- **Task details**: Collect from the data below each line with "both".

- **Dataset excerpt**:
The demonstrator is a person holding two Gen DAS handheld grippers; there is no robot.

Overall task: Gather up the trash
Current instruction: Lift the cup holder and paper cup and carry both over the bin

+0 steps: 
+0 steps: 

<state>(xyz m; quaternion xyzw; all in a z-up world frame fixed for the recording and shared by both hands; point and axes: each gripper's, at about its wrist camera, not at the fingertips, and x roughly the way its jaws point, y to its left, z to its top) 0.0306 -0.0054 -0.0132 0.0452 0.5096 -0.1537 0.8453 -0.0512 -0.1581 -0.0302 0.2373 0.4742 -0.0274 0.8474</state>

- **Output below**:
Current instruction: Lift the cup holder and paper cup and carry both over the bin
<state>(xyz m; quaternion xyzw; all in a z-up world frame fixed for the recording and shared by both hands; point and axes: each gripper's, at about its wrist camera, not at the fingertips, and x roughly the way its jaws point, y to its left, z to its top) 0.0306 -0.0054 -0.0132 0.0452 0.5096 -0.1537 0.8453 -0.0512 -0.1581 -0.0302 0.2373 0.4742 -0.0274 0.8474</state>

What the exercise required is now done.